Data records
++++++++++

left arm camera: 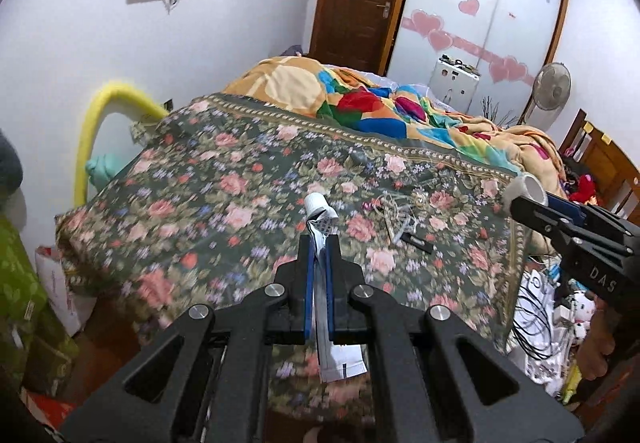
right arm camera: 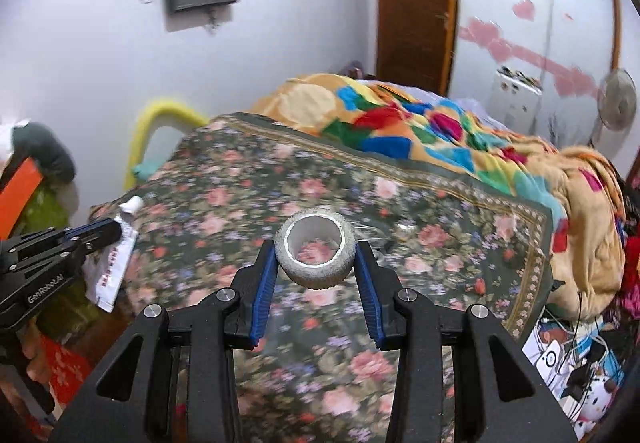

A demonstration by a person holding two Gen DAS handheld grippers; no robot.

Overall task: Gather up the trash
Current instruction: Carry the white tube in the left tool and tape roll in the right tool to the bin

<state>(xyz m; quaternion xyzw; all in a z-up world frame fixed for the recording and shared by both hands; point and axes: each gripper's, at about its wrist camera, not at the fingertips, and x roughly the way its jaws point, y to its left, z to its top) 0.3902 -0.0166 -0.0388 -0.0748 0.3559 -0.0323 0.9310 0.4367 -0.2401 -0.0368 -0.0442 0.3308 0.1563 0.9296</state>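
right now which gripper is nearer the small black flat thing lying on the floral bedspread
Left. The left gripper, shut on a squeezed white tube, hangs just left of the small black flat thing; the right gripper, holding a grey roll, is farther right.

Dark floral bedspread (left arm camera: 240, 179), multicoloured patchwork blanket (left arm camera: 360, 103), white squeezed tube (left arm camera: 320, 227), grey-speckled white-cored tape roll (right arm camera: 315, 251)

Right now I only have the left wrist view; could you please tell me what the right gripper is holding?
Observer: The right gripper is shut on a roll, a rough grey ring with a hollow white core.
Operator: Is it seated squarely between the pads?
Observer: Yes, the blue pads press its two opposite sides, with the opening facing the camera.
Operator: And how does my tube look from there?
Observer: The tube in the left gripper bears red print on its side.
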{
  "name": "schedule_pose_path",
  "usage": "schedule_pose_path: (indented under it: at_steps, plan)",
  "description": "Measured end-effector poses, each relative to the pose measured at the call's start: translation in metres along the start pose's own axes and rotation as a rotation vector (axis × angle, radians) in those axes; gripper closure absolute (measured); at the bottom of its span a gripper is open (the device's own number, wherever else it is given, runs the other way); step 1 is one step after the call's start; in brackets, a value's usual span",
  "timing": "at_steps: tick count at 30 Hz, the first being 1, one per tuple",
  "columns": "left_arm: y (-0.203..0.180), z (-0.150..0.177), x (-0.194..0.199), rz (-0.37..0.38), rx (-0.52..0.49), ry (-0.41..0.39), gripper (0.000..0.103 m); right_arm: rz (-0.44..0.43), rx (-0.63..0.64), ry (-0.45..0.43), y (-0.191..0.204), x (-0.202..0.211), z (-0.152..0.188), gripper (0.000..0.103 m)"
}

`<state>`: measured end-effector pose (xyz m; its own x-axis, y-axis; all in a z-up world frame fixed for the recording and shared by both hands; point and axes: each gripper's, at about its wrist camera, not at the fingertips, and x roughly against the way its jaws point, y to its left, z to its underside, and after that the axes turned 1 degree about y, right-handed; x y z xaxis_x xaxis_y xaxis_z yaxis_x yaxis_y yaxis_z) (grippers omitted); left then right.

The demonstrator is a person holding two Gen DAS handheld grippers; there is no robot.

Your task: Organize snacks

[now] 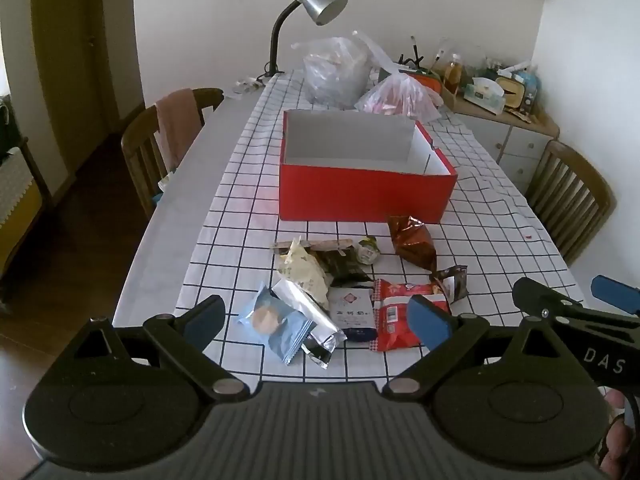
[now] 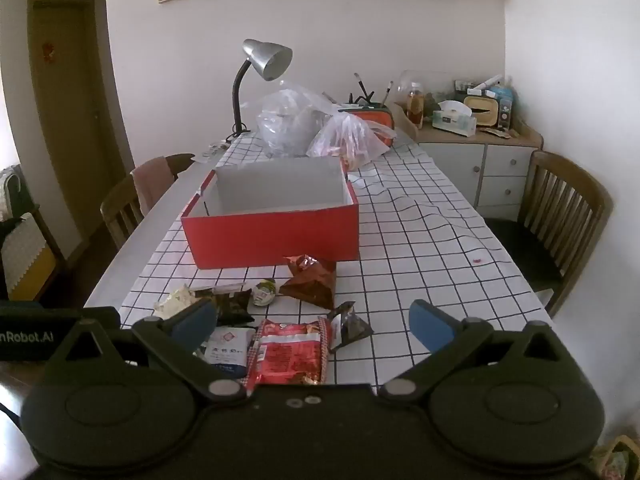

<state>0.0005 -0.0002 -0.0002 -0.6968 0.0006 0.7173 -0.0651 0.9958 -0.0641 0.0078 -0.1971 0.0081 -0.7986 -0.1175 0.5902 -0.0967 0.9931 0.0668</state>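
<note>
An open red box (image 1: 366, 196) with a white inside stands on the checked tablecloth; it also shows in the right wrist view (image 2: 276, 236). In front of it lies a pile of snack packets: a blue packet (image 1: 276, 322), a silver packet (image 1: 312, 312), a white packet (image 1: 354, 312), a red packet (image 1: 396, 316) (image 2: 290, 352), a brown foil bag (image 1: 414, 242) (image 2: 310, 280) and a cream packet (image 1: 302, 270). My left gripper (image 1: 318, 320) is open and empty above the near packets. My right gripper (image 2: 314, 326) is open and empty over the red packet; its fingers also show in the left wrist view (image 1: 616, 294).
Plastic bags (image 1: 340, 72) and a desk lamp (image 1: 316, 4) stand behind the box. Wooden chairs (image 1: 160, 148) (image 2: 560, 216) stand on both sides of the table. A cabinet (image 2: 480, 160) with clutter is at the back right.
</note>
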Motion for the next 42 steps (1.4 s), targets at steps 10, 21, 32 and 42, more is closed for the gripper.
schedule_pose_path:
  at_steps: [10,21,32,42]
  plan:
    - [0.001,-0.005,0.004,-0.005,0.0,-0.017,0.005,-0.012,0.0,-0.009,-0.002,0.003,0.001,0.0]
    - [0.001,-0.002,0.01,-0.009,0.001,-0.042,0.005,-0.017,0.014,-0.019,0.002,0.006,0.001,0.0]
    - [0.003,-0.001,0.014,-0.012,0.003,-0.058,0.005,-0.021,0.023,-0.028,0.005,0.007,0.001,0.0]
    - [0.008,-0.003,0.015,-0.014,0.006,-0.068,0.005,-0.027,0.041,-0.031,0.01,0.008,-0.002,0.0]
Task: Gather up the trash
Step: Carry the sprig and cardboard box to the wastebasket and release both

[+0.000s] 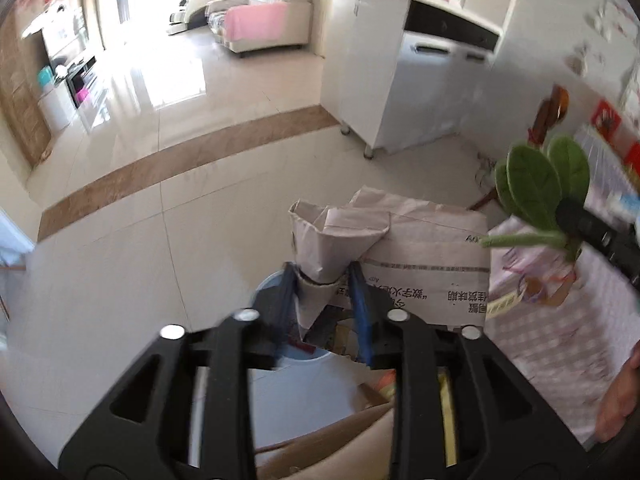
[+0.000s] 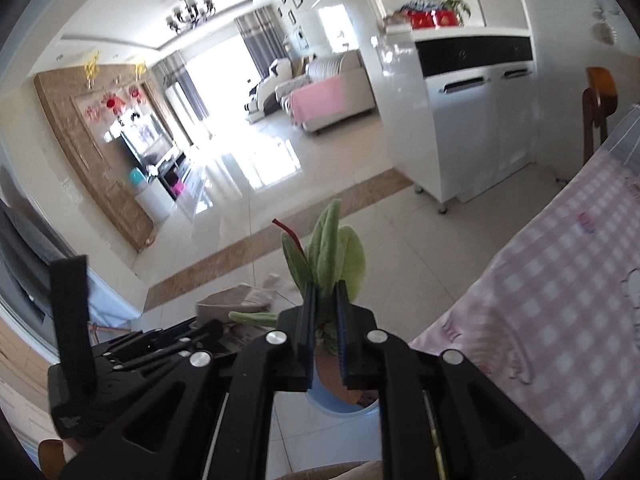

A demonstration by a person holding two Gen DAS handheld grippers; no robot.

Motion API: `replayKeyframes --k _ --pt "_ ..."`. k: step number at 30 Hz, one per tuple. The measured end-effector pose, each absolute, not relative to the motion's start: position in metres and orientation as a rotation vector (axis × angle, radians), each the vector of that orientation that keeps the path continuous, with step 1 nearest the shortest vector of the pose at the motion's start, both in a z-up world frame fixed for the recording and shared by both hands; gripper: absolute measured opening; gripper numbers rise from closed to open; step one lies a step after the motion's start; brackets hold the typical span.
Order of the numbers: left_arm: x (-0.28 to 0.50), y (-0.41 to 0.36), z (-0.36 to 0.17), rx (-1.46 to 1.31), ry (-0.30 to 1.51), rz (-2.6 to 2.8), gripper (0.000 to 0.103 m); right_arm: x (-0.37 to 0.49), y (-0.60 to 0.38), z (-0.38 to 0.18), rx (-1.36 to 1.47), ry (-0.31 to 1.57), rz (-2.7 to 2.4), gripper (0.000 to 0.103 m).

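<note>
A crumpled newspaper (image 1: 384,240) hangs over a light blue bin (image 1: 267,285), its twisted neck between the blue pads of my left gripper (image 1: 322,272). The jaws stand apart, and gaps show beside the lower part of the neck. My right gripper (image 2: 324,292) is shut on a bunch of green leaves (image 2: 340,248) above the same bin (image 2: 332,404). In the left wrist view it (image 1: 580,220) comes in from the right with the leaves (image 1: 532,184). The right wrist view shows the newspaper (image 2: 228,300) low at left, behind the left gripper's black body (image 2: 120,364).
A table with a pink checked cloth (image 2: 540,300) runs along the right, close to the bin. A white cabinet (image 1: 420,92) stands behind on the tiled floor, and a wooden chair (image 2: 596,100) beside it. Brown cardboard (image 1: 340,432) lies below my left gripper. A person's hand (image 1: 620,396) shows at right.
</note>
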State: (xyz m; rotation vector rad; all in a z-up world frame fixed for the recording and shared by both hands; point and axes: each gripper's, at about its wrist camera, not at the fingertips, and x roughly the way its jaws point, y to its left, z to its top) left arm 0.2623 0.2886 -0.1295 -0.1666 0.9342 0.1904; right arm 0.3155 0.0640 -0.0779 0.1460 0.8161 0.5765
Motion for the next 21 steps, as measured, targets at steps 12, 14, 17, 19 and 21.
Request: replayKeyframes --k 12,14,17,19,21 --pt "0.242 0.343 -0.188 -0.283 1.029 0.380 0.084 0.333 0.105 -0.131 0.056 0.951 0.568 0.010" --pt "0.236 0.350 -0.190 -0.292 1.028 0.399 0.084 0.334 0.116 -0.141 0.036 0.978 0.571 0.010" --pt "0.227 0.361 -0.189 -0.296 1.020 0.416 0.085 0.337 0.136 -0.155 0.014 1.019 0.587 0.011" --pt "0.221 0.363 -0.186 -0.304 1.013 0.431 0.085 0.339 0.148 -0.157 0.007 1.024 0.588 0.015" --pt "0.217 0.366 -0.181 -0.304 1.002 0.449 0.085 0.343 0.157 -0.159 0.014 1.031 0.604 0.025"
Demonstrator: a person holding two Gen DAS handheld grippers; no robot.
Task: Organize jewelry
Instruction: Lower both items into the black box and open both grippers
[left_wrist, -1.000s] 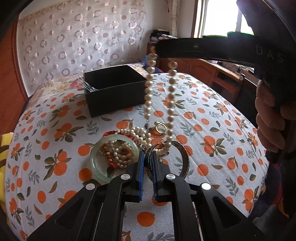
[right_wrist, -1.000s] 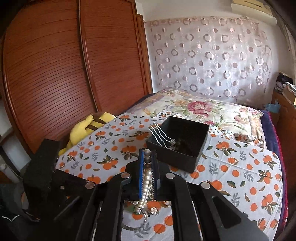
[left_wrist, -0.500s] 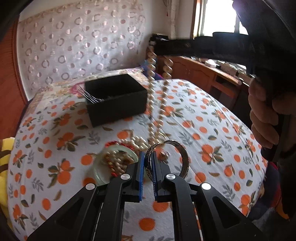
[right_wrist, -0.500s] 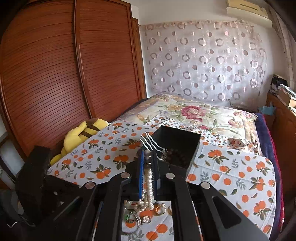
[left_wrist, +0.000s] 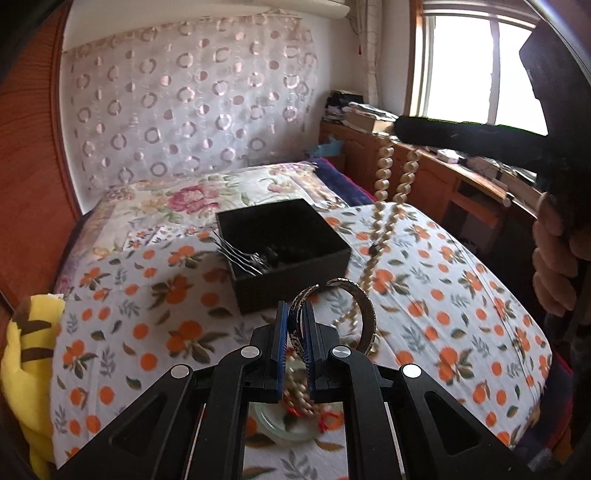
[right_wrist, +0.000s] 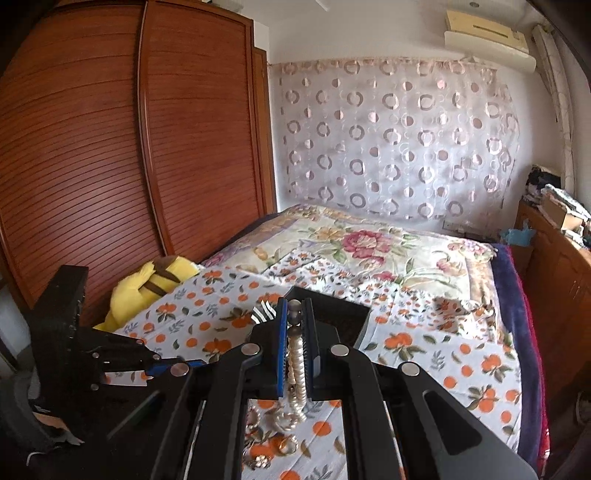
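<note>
My left gripper (left_wrist: 295, 325) is shut on a patterned metal bangle (left_wrist: 364, 317) and holds it above the bed. My right gripper (right_wrist: 294, 321) is shut on a pearl necklace (right_wrist: 296, 369), which hangs down from it; the necklace (left_wrist: 391, 184) also shows in the left wrist view, dangling at the right of a black open box (left_wrist: 291, 254). The box (right_wrist: 332, 314) holds silver chains and dark beads. A pale green jade bangle (left_wrist: 280, 428) with a bead bracelet lies on the orange-print cloth below my left gripper. Small gold pieces (right_wrist: 280, 439) lie under my right gripper.
The orange-print cloth (left_wrist: 461, 295) covers the bed's near end, with a floral quilt (right_wrist: 369, 243) behind. A yellow plush toy (left_wrist: 26, 354) lies at the left edge. A wooden cabinet (left_wrist: 461, 184) stands on the right and a wardrobe (right_wrist: 110, 147) on the left.
Both grippers have risen. The pearl necklace has lifted off the cloth and hangs higher. The metal bangle has come up off the cloth in my left gripper.
</note>
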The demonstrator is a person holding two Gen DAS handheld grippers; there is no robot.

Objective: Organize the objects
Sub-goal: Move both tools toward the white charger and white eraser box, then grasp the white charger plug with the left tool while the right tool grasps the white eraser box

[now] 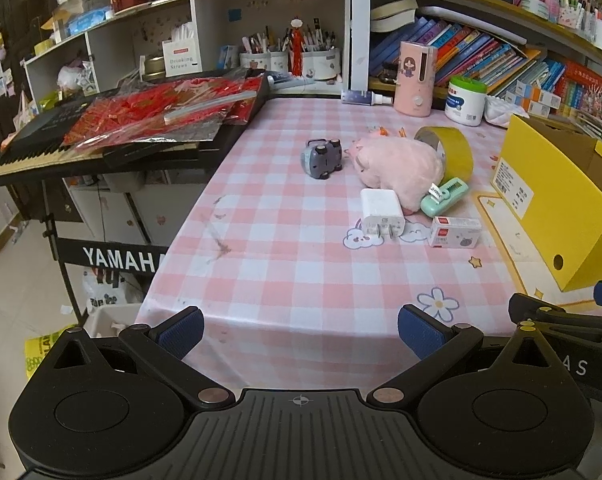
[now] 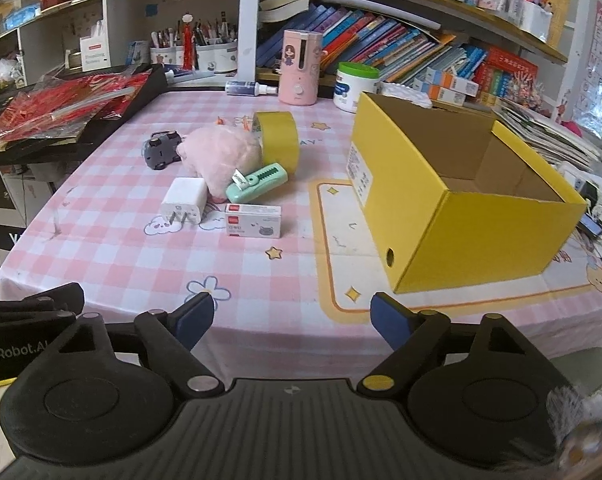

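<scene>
Here both grippers hang over the near edge of the table (image 2: 101, 248), tilted down toward the pink checked cloth. The left gripper (image 1: 299, 332) has its jaws wide apart, and nothing sits between the blue pads (image 1: 181, 330). The right gripper (image 2: 291, 320) is also released, with only cloth showing between its pads (image 2: 391, 326). It is just beside the left one; each camera catches the black frame of the other at its side.

The things to sort lie together in the middle of the table, well apart from both grippers. The plush (image 2: 221, 156) is in the centre. The toy car (image 2: 161, 150) lies on its side just left of it. The tape roll (image 2: 279, 138) stands on edge behind it. The charger (image 2: 183, 200) touches the front of the plush, and the green stapler (image 2: 257, 182) lies against it on the right. The small carton (image 2: 253, 220) is just in front of the stapler. The yellow box (image 2: 461, 216) stands open to the right, with nothing visible inside.
</scene>
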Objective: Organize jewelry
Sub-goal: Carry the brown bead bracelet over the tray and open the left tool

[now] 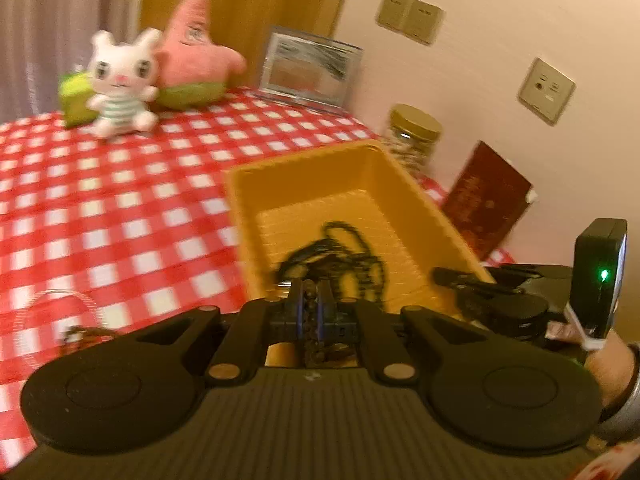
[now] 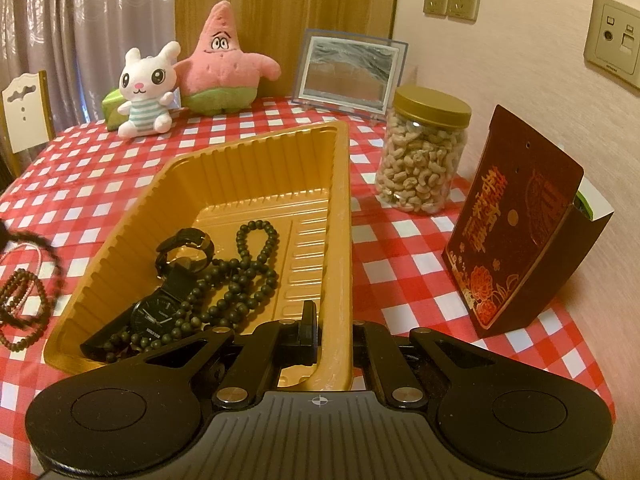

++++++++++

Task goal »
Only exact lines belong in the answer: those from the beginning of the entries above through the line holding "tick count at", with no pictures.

Exercise answer »
left arm camera: 
right arm camera: 

A demonstration by a person holding two Gen DAS handheld grippers; no robot.

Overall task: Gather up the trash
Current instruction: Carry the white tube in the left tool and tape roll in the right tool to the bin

<state>(xyz m; quaternion xyzw; all in a z-up world frame fixed for the recording and shared by both hands; point and axes: each gripper's, at about its wrist camera, not at the fingertips, and x roughly the way its jaws point, y to its left, z to its top) 0.3902 -0.0166 -0.0388 -0.0748 0.3559 -0.0323 0.9310 0.4367 -0.2401 -0.0368 -0.0442 0.3308 0.1563 0.9296</state>
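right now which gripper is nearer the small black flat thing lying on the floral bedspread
Left. The left gripper, shut on a squeezed white tube, hangs just left of the small black flat thing; the right gripper, holding a grey roll, is farther right.

Dark floral bedspread (left arm camera: 240, 179), multicoloured patchwork blanket (left arm camera: 360, 103), white squeezed tube (left arm camera: 320, 227), grey-speckled white-cored tape roll (right arm camera: 315, 251)

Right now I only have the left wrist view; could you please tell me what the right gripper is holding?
Observer: The right gripper is shut on a roll, a rough grey ring with a hollow white core.
Operator: Is it seated squarely between the pads?
Observer: Yes, the blue pads press its two opposite sides, with the opening facing the camera.
Operator: And how does my tube look from there?
Observer: The tube in the left gripper bears red print on its side.
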{
  "name": "schedule_pose_path",
  "usage": "schedule_pose_path: (indented under it: at_steps, plan)",
  "description": "Measured end-effector poses, each relative to the pose measured at the call's start: translation in metres along the start pose's own axes and rotation as a rotation vector (axis × angle, radians) in those axes; gripper closure absolute (measured); at the bottom of its span a gripper is open (the device's own number, wherever else it is given, runs the other way); step 1 is one step after the call's start; in brackets, a value's usual span",
  "timing": "at_steps: tick count at 30 Hz, the first being 1, one per tuple",

That completes the answer.